Say, for instance, that you’re trying to photograph a tree trunk with just two vertical sensors in the camera’s AF unit. These sensors are looking for light intensity patterns but because the trunk of the tree will cover both sensors entirely, these patterns are going to be limited to those produced by the texture of the bark, for instance. If, however, you tried to focus using two horizontal sensors then the light intensity pattern would be more pronounced as the tree, its edge and the subsequent background would be covered by the sensor making it easier to align light intensity patterns across sensors and achieve focus (far more pronounced changes).
“Cross type” sensors are just a combination of horizontal and vertical sensors which between them stand a much better chance of focusing regardless of the orientation of the subject. The addition of a diagonal aspect takes this one step further to ensure that the camera will achieve accurate focus no matter what the subject (well, almost!). With these special diagonal cross-type or dual cross AF points the combination of vertical, horizontal, and diagonal means that there are now eight individual sensors for one dual cross AF point. With this in mind, take a look at the 5D Mark III’s sensor along side a diagram indicating the type of each AF points in the viewfinder and you should begin to see how the two match.
Next we have the distance the pairs of sensors are from each other—the further apart they are the more slight deviations will be amplified allowing the camera to fine-tune focus to a more precise level. This sounds good, but there is a big catch—lenses with a low maximum aperture (e.g. ƒ/5.6) don’t allow a big enough light circle to fall on the AF strips when they are placed at the edges of the sensor.
Remember that before you press the shutter the lens is always open at its maximum aperture, regardless of the setting you have on your LCD display. This is why the viewfinder doesn’t doesn’t turn dark when you roll the dial to ƒ/16 nor the depth of field increase through the viewfinder when you focus at that aperture.
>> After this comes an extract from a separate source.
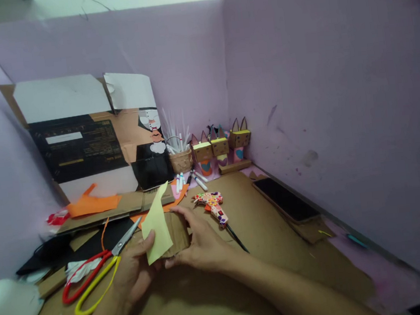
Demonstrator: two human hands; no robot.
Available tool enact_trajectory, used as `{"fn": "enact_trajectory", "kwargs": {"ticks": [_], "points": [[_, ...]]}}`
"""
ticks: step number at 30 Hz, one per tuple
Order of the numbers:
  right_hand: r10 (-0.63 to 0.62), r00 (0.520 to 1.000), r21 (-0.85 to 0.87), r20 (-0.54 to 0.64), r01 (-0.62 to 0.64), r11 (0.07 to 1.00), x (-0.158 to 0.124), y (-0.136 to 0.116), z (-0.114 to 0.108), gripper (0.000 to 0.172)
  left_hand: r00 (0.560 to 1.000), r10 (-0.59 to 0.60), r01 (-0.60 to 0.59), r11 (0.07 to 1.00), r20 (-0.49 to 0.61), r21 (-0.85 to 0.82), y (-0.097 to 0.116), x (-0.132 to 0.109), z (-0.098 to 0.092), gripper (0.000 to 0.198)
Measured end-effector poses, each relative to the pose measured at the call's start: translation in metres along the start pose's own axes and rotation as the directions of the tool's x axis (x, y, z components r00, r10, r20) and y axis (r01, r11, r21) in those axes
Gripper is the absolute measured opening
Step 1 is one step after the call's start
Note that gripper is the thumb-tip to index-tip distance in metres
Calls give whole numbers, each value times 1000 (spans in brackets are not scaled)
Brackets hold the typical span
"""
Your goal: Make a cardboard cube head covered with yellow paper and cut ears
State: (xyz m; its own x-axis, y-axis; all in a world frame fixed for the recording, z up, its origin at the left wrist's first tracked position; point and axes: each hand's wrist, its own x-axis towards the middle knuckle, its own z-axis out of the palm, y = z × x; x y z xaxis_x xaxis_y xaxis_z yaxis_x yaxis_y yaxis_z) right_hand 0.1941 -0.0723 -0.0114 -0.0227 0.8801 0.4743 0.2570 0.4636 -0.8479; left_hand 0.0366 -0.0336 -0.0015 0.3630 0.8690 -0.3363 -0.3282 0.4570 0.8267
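My left hand (140, 261) is closed on a sheet of pale yellow paper (157, 229), its thumb pressing the paper's face. Behind and beside the sheet is a small brown cardboard box (178, 232), with the paper held up against its left side. My right hand (202, 239) grips that box from the right, fingers on top and thumb below. Scissors (111, 257) with one red and one yellow handle lie half open left of my left hand. Right of the box rests a flower-patterned glue gun (215, 207) with a black cord.
Three cardboard cat-eared figures (220, 146) stand at the back near a basket (182, 160) of white sticks. Several markers (198, 180) lie before them. A phone (285, 198) lies by the right wall, orange paper (94, 205) at left. An unfolded carton (86, 136) leans at the back.
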Motion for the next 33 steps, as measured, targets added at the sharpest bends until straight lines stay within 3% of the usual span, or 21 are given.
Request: {"fn": "enact_trajectory", "kwargs": {"ticks": [3,12,20,28,33], "points": [[-7,1000,30,31,7,1000,2,0,-4,87,1000,6,-7,998,20,65,2,0,-2,35],[97,986,100,133,-111,989,4,-1,-8,85,963,0,-59,975,269,212,6,4,-12,55],[137,981,102,136,-151,983,5,-3,-8,86,959,-29,-27,981,283,194,8,0,-14,60],[140,981,87,131,-152,985,5,-1,-7,85,966,-101,46,973,239,227,15,-5,-10,51],[153,976,135,153,-174,975,5,2,-5,86,948,-107,26,964,300,264,18,-8,-12,46]]}}
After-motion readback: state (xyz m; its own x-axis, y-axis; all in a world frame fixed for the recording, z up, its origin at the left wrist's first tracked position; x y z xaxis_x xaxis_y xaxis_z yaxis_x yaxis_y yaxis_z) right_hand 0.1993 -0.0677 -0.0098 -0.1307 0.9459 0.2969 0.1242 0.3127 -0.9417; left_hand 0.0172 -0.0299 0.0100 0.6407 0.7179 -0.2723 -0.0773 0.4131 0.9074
Try it for yourself: put your camera settings to ƒ/16 and then press the ‘depth of field’ button (if your camera has one) and watch the viewfinder turn dark!
Take another look at the Canon 5D Mark III’s diagram with an explanation of the AF points and their required aperture.
At ƒ/2.8 and greater the 5 centre AF points are diagonal cross-types (or “dual cross” AF points); up to ƒ/5.6 they are cross-type; and beyond ƒ/5.6 they are redundant (you would need to be using a low quality lens or a very large focal length coupled with an extender before this was a realistic concern). The below diagram shows how the AF points change if you affix an ƒ/5.6 lens to the camera.
Finally we have speed (processor driven), precision (reliability of achieving correct focus over several shots of the same scene), and sensitivity. The latter determines the AF systems performance in low-light and is given as an EV range. You’ve probably encountered the lens hunting back and forth for a focal point in low-light many times before so the lower the bottom point of the EV range the less likely this is to happen.